Saturday, April 14, 2012

Meeting 12-04-2012

Work
  1. Fixing, debugging and improving IRTI and HOO. 
  2. Furthermore, a lot of parameter tuning for above two algorithms.
Action Points
  1. Michael and I had a discussion about the exploration factor
    1. C should be related to the reward range
      1. constant C =  globalRangeSize * K
      2. adaptive C =  parentRangeSize * K
      3. Lukas proposed: adaptive C = (childRangeSize / globalRangeSize) * K
    2. For HOO, you should also multiply the last term (diam) with C or divide the first term (mean reward) with C.
      1. R + C * exploration + C * diam 
      2. R / C + exploration + diam
Planning
  • Change the HOO formula (see action points)
  • Generate reward distributions (learning curve, greedy curve, error) of several algorithms
    • IRTI
    • HOO
    • UCT (pre-discretization)
    • Vanilla MC (random sampling, greedy returns best sample seen)
    • Random
  • I should ask Lukas about the working of his IRTI algorithm to find out why mine does not converge samling at the global maximum.

Friday, April 6, 2012

Feedback 06-04-2012

Work
  1. Looked into sample Scala code for parameters used for the experiments of the TLS paper. Unfortunately I wasn't able to generate the same results yet. From the code, it seems following settings are used:
    1. Non-Adaptive C of 0.5
    2. T-test
    3. minNbSamples = 25
    4. minNbSamplesPerPopulation = 5
    5. significanceThreshold = 0.001
  2. Following 4 points are some experiments performed of Regression Trees / HOO in combination with constant / adaptive C in the Sinus experiment (averaged over 1000 tests).
  3. Regression Trees with constant C (= 0.5 *  totalRewardRangeSize)




    1. Regression Trees with adaptive C (= 0.5 *  parentRewardRangeSize) 




    2. HOO with constant C (= 0.5 * totalRewardRangeSize) 




    3. HOO with adaptive C (= 0.5 * parentRewardRangeSize) 




    4. Regression trees is not able to sample at the global maximum (as of now).
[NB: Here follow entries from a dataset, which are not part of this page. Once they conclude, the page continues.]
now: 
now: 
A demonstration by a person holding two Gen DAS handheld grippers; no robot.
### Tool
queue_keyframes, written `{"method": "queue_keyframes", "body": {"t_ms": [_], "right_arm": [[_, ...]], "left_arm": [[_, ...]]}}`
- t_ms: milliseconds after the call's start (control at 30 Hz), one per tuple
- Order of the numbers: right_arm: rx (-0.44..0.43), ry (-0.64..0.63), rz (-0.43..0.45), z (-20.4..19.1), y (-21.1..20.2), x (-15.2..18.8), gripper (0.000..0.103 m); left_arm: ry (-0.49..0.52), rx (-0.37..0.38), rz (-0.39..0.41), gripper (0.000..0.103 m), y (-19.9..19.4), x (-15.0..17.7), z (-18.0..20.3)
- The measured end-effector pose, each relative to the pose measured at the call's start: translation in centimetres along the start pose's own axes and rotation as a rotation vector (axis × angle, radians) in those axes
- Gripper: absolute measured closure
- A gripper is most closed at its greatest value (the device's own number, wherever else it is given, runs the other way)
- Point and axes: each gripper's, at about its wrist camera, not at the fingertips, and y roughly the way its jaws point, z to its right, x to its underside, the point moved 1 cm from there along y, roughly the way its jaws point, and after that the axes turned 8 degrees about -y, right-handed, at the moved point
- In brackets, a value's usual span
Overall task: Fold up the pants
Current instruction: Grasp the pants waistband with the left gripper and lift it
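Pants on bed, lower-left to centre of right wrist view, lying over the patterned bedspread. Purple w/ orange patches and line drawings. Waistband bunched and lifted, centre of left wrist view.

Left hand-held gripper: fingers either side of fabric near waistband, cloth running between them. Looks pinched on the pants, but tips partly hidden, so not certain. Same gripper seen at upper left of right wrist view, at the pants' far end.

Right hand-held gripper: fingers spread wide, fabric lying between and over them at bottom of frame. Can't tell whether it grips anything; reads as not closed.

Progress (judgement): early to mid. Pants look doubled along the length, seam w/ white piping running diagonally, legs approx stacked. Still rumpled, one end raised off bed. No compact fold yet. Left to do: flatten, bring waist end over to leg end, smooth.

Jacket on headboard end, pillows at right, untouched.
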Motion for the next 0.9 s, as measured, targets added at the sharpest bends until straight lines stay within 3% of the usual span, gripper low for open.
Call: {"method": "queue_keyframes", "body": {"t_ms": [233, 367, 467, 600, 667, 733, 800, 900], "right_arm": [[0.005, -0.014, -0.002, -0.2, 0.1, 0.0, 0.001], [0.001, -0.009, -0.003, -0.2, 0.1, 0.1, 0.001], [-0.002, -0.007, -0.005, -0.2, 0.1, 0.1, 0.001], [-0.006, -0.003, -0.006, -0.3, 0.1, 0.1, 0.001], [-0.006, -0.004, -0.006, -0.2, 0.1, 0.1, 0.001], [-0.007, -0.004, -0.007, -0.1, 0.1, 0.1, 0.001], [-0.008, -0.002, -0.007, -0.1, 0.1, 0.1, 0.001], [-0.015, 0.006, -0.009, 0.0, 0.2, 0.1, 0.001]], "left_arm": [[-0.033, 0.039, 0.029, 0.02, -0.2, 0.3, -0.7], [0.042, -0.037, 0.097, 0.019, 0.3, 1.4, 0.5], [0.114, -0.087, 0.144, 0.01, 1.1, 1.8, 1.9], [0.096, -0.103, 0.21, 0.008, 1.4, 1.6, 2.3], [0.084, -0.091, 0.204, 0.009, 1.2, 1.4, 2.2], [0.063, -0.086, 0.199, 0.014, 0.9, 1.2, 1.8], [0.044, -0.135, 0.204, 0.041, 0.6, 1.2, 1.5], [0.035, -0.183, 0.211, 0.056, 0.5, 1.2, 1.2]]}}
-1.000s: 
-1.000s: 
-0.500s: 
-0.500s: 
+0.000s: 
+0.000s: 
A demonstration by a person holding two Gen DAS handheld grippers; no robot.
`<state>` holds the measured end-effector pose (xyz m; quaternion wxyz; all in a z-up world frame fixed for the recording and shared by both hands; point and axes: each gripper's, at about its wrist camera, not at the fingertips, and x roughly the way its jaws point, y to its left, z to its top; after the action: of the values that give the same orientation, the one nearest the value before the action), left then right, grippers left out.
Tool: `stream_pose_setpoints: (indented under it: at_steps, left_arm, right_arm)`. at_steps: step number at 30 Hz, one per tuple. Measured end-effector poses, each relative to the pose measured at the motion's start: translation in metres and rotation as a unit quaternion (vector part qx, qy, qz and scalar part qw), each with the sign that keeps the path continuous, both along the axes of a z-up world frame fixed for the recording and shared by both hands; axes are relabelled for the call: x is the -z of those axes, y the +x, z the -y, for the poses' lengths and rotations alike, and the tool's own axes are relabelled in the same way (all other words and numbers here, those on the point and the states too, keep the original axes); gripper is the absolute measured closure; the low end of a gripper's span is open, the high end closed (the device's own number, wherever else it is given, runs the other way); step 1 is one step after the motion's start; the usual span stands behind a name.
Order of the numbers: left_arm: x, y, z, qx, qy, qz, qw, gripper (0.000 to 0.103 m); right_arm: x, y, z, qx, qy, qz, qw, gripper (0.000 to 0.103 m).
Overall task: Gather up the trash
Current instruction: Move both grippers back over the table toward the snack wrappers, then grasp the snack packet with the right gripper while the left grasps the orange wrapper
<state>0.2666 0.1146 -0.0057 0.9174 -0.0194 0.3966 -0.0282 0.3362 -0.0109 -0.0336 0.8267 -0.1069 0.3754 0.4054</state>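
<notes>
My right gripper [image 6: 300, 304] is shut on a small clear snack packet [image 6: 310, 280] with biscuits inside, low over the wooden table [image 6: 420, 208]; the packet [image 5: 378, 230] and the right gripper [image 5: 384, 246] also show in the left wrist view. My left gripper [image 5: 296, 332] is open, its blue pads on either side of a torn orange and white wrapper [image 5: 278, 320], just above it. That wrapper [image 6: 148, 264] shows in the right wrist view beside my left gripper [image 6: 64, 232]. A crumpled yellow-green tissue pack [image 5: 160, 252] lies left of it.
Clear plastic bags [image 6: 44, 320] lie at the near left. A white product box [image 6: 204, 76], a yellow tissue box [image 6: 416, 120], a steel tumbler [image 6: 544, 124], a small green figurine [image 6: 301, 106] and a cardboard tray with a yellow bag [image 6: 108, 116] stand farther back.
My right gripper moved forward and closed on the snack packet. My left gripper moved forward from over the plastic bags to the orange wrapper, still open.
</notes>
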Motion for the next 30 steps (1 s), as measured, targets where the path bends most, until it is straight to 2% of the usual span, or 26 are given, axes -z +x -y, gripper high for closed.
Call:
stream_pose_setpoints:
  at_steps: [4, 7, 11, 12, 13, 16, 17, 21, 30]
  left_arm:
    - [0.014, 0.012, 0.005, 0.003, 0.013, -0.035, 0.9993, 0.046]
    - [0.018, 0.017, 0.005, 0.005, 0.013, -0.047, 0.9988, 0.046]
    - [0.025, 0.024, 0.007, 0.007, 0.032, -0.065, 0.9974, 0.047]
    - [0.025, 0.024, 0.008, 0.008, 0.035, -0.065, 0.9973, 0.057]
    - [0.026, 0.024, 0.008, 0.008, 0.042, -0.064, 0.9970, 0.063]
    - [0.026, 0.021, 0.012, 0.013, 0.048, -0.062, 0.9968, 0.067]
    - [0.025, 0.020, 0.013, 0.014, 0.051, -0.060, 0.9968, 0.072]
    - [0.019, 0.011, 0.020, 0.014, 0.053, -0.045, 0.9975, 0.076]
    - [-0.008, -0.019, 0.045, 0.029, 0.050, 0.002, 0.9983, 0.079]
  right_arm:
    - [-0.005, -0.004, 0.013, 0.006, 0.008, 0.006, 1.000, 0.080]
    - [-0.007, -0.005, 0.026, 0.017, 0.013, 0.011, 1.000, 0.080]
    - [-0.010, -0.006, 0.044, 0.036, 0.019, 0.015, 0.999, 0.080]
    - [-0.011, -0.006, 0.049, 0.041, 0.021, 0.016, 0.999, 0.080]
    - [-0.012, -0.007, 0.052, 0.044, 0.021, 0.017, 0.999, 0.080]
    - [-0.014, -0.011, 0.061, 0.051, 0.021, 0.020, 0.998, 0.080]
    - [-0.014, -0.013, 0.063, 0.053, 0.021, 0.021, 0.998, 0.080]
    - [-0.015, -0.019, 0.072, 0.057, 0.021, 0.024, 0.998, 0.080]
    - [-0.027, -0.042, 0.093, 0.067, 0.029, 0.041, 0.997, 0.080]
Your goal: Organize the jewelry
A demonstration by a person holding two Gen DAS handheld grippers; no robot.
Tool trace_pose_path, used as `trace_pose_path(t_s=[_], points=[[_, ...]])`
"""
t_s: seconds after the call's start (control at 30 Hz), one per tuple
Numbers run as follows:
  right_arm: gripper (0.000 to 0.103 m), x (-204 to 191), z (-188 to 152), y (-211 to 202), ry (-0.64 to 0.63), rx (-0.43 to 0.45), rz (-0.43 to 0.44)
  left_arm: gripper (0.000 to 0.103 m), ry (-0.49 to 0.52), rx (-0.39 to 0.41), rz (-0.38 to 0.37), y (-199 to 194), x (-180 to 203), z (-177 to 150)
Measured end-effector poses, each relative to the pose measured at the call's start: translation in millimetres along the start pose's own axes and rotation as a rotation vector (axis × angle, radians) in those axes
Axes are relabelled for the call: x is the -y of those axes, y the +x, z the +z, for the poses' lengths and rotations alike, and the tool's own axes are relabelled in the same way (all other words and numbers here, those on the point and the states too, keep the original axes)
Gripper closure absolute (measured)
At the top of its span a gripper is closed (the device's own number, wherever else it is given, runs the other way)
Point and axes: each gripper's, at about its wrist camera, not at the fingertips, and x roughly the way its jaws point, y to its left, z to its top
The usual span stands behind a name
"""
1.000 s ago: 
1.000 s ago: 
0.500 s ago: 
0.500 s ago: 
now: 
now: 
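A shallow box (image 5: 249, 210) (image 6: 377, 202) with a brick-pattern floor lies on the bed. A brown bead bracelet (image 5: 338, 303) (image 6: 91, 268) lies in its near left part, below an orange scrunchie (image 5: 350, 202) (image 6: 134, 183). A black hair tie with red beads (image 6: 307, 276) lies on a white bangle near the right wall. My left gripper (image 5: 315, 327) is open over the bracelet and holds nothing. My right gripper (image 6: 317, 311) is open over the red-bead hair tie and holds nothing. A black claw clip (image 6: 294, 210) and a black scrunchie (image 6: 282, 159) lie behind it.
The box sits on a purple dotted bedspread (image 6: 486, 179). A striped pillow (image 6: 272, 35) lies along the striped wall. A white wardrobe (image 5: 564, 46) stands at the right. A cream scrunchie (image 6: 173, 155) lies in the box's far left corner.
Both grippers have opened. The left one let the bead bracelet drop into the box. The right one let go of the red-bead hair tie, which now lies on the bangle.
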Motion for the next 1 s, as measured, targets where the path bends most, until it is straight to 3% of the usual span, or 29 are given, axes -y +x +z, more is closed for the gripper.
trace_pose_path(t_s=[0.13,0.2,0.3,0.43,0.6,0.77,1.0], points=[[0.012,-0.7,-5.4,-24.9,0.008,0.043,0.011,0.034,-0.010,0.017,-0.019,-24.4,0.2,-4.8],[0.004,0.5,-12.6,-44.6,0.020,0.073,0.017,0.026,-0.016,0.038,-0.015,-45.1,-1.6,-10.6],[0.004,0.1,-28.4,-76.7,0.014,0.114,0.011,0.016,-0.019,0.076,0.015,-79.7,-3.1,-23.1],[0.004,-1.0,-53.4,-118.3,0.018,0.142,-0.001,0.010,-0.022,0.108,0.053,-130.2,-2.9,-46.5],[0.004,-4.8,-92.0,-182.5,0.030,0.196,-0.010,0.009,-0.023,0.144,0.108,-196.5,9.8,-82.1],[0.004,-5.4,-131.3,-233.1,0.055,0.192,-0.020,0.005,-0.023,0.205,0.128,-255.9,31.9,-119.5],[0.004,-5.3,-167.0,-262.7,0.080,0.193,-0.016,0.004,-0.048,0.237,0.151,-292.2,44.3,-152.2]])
It does not explore and split properly to find the best region.
    5. HOO does a much better job than regression trees in the sinus environment and finds the global maximum most of the time.
    6. Although an adaptive c constant causes to focus more on the promising regions, it also causes the algorithm to get stuck in local maxima sometimes. Therefore, over multiple tests, the error is lower for HOO with adaptive c.